Fever, diarrhea, respiratory infections, low vaccination coverage, unsafe water and collapsing health systems are turning treatable illnesses “into death sentences for already malnourished children,” he warned.
“Access is shrinking, funding is desperately short and the fighting is intensifying.
“Humanitarian access must be granted and the world must stop looking away from Sudan’s children.”
Since April 2023, the conflict between Sudan’s army and the paramilitary Rapid Support Forces has killed tens of thousands, displaced 11 million and triggered what the UN calls one of the world’s worst humanitarian crises.
Shible Sahbani, the World Health Organization’s representative in Sudan, said the country was “facing multiple disease outbreaks: including cholera, malaria, dengue, measles, in addition to malnutrition.”
At the same time, health workers and health infrastructure are increasingly in the crosshairs, he told reporters.
Since the war began, the WHO has verified 205 attacks on health care, leading to 1,924 deaths.

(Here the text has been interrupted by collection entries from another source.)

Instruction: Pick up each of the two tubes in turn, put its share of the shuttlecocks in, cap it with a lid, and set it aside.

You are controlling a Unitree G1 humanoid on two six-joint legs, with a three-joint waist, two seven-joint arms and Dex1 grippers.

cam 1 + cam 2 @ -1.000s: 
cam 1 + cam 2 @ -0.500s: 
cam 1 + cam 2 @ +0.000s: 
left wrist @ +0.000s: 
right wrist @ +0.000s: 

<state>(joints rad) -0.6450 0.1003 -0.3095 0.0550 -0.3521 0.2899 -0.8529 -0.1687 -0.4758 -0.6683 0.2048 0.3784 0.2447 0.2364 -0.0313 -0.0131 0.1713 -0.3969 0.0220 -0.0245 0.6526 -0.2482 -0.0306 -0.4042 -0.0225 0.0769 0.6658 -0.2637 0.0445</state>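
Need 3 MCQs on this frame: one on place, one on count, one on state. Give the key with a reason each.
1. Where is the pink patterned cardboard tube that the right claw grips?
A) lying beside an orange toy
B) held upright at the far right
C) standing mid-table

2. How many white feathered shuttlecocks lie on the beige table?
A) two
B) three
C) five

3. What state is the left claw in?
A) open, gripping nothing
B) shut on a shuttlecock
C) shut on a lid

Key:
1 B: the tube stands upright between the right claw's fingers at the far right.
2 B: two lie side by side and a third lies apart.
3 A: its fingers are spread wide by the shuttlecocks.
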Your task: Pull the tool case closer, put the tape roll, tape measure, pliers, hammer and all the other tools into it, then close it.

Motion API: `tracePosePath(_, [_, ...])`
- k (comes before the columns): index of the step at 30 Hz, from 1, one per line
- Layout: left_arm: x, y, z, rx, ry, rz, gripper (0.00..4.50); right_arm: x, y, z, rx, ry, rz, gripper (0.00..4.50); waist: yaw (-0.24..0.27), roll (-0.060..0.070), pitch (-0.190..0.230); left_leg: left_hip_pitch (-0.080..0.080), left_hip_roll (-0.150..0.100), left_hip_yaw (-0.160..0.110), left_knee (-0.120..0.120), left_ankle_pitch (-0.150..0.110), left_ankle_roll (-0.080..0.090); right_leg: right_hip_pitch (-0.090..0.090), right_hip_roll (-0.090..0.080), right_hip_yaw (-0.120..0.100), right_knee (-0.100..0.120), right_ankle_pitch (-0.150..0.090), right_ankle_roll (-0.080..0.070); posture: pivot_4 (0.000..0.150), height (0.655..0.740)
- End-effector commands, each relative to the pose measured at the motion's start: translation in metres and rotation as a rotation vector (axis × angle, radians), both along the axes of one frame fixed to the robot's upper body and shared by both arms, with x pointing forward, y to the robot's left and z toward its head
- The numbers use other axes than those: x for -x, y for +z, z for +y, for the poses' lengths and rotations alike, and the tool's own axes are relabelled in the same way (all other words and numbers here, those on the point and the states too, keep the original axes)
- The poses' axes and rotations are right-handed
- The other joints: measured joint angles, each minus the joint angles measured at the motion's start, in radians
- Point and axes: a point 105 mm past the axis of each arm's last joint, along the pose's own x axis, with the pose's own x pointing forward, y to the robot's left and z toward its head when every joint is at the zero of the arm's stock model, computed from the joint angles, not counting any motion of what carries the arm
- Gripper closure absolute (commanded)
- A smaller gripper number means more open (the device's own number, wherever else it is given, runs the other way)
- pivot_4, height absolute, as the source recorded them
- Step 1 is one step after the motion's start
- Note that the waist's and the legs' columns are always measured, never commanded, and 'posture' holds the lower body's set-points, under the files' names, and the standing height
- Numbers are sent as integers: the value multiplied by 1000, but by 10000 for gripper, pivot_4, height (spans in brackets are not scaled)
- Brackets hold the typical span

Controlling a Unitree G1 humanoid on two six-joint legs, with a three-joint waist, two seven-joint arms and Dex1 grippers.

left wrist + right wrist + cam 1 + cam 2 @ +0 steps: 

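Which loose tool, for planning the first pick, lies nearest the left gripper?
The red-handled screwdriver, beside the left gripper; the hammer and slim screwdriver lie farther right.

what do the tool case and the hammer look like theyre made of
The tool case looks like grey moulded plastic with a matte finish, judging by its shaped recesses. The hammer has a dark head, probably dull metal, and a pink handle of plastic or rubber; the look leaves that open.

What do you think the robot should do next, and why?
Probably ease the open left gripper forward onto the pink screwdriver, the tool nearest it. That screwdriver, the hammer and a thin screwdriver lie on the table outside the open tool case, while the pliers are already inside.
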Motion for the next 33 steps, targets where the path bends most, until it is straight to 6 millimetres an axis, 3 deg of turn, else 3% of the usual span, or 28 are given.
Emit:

And the attacks are growing deadlier by the year.
In 2025, 65 attacks caused 1,620 deaths, and in the first 40 days of this year, four attacks led to 66 deaths.
Fighting has intensified in the southern Kordofan region.
“We have to be proactive and to pre-position supplies, to deploy our teams on the ground to be prepared for any situation,” Sahbani said.
“But all this contingency planning... it’s a small drop in the sea.”